YOUR GOAL: Could you retype every line below exactly, omitting the images?
* * * * * * * * *
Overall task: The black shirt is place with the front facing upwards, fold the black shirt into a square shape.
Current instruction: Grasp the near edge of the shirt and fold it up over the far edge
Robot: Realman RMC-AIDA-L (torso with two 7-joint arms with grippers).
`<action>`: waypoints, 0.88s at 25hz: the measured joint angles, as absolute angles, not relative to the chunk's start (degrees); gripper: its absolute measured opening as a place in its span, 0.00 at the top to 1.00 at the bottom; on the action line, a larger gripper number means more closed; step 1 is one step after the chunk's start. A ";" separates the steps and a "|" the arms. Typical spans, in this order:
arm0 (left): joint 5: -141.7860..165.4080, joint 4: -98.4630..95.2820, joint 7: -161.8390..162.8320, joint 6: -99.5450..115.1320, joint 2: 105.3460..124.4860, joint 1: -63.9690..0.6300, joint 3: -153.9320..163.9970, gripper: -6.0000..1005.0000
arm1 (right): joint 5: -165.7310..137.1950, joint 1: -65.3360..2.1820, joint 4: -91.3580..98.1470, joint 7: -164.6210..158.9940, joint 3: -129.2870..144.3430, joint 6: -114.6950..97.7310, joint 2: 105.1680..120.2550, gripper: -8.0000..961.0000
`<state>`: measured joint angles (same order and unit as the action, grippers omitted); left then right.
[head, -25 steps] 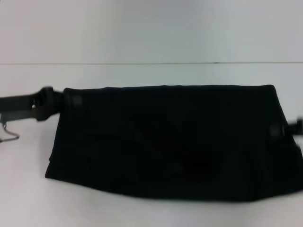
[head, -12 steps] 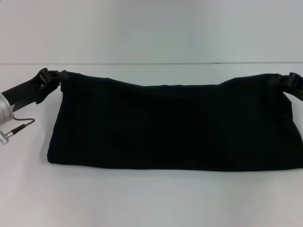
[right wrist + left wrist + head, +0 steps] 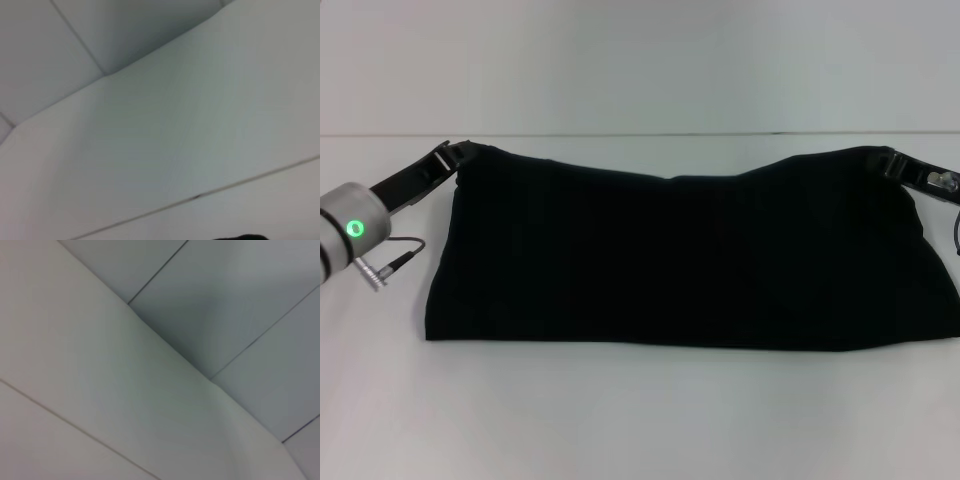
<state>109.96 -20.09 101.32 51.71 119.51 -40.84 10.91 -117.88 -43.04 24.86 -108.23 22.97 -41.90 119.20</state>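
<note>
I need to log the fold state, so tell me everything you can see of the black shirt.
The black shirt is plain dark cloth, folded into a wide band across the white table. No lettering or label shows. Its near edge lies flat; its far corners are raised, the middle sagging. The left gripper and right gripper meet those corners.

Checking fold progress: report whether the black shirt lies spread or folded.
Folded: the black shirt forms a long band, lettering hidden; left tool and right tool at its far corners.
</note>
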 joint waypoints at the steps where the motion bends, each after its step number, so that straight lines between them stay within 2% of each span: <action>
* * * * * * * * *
SOLUTION TO THE PROBLEM:
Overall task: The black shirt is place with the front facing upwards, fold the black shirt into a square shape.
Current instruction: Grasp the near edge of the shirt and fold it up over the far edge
Robot: Realman RMC-AIDA-L (torso with two 7-joint arms with grippers).
`<action>`: waypoints, 0.88s at 25hz: the measured joint angles, as absolute angles, not relative to the chunk's start (degrees); gripper: its absolute measured opening as a place in its span, 0.00 at the top to 1.00 at the bottom; on the action line, a larger gripper number means more closed; step 1 is one step after the chunk's start. A ";" separates the steps and a "|" the arms. Typical spans, in this order:
arm0 (left): joint 5: -141.7860..165.4080, joint 4: -98.4630..95.2820, joint 7: -161.8390..162.8320, joint 6: -99.5450..115.1320, joint 2: 105.3460..124.4860, joint 1: -63.9690..0.6300, joint 3: -153.9320..163.9970, gripper: -6.0000..1005.0000
arm1 (right): joint 5: -165.7310..137.1950, joint 1: -65.3360..2.1820, joint 4: -91.3580..98.1470, joint 7: -164.6210..158.9940, joint 3: -129.2870..144.3430, joint 6: -114.6950..97.7310, joint 2: 105.1680..120.2550, gripper: -8.0000..961.0000
`<state>`: measured joint angles (same order and unit as the action, grippers omitted); left then right.
[head, -25 steps] 
[head, -12 steps] 
[right wrist + left wrist + head, +0 steps] 
<state>109.96 -20.09 101.32 51.71 119.51 -40.84 10.91 -117.88 -43.04 24.86 -108.23 22.97 -41.90 119.20</state>
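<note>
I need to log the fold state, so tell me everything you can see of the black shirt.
The black shirt is plain dark cloth, folded into a wide band across the white table. No lettering or label shows. Its near edge lies flat; its far corners are raised, the middle sagging. The left gripper and right gripper meet those corners.

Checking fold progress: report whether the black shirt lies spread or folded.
Folded: the black shirt forms a long band, lettering hidden; left tool and right tool at its far corners.
</note>
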 joint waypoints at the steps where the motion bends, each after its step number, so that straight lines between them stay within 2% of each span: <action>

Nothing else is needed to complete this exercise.